#### ASSIGNMENT
Your task is to copy the stretch of lines in the records below that begins with the line containing "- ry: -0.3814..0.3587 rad" and ends with the line containing "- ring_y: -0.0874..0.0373", exactly as written, with nothing added.

Start of RECORDS FOR THIS EXERCISE

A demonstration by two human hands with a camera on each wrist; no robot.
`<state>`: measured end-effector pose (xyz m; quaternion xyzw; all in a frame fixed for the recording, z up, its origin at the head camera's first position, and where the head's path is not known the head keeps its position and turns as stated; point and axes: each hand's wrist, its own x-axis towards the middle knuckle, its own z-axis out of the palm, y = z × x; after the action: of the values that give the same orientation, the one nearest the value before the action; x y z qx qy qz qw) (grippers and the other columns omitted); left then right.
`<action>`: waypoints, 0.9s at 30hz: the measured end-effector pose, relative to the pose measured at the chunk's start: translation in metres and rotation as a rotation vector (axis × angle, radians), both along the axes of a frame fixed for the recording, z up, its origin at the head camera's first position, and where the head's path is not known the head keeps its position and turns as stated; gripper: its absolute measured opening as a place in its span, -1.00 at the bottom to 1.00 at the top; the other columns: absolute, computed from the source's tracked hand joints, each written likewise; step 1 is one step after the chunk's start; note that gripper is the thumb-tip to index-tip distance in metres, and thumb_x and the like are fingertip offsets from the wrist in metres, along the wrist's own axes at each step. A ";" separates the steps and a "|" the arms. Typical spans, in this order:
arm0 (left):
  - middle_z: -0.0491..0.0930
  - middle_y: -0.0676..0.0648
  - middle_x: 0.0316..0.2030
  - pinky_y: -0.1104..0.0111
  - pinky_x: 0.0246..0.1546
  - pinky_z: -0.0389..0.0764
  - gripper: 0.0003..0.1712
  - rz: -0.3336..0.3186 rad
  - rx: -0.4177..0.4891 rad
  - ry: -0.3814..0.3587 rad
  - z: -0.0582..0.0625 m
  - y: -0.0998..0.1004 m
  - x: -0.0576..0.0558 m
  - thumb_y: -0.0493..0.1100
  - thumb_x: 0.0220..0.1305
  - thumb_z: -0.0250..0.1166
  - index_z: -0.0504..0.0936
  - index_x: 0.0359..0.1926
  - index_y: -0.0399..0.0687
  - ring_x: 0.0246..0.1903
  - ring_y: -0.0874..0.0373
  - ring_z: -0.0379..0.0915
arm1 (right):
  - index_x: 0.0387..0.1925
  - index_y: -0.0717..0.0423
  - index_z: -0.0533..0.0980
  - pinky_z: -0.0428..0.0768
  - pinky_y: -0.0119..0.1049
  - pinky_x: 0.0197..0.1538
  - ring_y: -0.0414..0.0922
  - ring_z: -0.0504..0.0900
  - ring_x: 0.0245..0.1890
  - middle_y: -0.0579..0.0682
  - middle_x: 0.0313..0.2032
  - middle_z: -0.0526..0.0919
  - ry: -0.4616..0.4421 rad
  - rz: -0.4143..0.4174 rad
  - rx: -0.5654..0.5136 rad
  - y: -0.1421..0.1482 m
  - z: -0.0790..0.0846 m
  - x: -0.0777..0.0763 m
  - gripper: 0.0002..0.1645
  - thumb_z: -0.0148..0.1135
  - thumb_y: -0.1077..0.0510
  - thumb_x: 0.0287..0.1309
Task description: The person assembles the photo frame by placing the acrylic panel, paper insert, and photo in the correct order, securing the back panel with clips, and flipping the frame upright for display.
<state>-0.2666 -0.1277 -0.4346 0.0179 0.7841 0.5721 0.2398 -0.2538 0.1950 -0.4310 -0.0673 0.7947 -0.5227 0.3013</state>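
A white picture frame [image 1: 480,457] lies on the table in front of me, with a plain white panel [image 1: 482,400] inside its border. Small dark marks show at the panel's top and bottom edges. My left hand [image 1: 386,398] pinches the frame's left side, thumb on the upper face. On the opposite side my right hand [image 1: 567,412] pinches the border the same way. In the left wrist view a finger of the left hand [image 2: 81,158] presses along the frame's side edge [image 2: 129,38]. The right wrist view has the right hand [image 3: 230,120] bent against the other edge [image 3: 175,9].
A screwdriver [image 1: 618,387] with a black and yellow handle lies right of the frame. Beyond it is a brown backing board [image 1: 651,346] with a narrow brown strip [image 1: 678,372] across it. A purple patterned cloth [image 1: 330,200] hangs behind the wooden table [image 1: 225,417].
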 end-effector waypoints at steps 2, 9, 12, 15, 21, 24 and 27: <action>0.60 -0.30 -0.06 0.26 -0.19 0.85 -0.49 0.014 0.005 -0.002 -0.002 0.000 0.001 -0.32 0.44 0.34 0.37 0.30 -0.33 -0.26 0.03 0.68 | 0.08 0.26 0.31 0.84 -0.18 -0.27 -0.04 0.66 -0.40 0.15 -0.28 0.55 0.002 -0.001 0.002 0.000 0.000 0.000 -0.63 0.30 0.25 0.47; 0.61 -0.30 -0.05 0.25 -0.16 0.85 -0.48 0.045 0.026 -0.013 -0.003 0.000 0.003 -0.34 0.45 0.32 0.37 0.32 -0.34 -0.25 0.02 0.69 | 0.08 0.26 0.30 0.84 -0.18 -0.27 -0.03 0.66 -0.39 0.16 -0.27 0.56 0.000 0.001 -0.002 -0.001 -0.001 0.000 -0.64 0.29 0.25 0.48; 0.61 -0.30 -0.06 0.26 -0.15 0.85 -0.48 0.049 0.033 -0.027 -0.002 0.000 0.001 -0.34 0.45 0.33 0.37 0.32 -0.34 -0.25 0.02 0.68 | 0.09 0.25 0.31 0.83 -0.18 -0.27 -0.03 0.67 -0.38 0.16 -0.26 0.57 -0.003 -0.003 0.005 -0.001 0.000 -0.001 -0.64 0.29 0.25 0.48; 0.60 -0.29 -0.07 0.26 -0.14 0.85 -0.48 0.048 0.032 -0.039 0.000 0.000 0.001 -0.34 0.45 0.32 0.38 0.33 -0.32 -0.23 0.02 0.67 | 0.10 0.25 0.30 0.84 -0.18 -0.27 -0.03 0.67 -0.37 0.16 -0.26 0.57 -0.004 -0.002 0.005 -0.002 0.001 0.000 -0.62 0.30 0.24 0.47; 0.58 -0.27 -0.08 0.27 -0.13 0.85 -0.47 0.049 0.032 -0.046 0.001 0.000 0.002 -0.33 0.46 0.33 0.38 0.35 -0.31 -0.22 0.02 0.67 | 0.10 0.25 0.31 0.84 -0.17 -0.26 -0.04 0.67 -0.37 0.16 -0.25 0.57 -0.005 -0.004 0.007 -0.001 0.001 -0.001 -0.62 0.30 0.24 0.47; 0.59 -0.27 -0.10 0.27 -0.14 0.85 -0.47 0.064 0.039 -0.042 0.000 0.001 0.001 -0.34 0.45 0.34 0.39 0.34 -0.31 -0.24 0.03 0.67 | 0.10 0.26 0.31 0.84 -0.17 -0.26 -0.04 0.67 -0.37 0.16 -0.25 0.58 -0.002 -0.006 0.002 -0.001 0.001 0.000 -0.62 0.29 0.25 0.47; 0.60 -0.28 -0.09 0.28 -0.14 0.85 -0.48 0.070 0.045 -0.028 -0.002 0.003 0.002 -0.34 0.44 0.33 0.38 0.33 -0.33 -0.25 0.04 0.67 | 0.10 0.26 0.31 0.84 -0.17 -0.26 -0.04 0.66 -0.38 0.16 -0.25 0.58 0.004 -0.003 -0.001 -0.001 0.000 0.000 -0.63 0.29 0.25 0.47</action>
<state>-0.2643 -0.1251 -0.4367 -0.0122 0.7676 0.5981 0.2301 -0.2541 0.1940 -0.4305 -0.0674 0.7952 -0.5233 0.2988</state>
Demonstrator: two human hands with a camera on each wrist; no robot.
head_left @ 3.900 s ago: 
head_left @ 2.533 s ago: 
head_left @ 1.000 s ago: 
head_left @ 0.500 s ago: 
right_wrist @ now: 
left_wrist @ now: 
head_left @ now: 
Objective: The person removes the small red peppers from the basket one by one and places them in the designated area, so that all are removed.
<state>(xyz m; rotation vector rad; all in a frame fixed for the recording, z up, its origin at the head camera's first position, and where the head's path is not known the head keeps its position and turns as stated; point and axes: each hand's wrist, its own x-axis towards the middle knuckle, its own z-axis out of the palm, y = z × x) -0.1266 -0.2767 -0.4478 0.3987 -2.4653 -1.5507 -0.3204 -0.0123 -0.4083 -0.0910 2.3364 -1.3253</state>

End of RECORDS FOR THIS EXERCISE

#### ANSWER BELOW
  - ry: -0.3814..0.3587 rad
  - z: -0.0582..0.0625 m
  - y: -0.0998..0.1004 m
  - x: -0.0576..0.0558 m
  - thumb_y: -0.0493..0.1100
  - thumb_x: 0.0220..0.1305
  - thumb_z: -0.0250..0.1166
  - index_z: -0.0504..0.0936
  - index_x: 0.0359..0.1926
  - index_y: -0.0399..0.0687
  - ring_x: 0.0246..0.1903
  - ring_y: -0.0874..0.0373

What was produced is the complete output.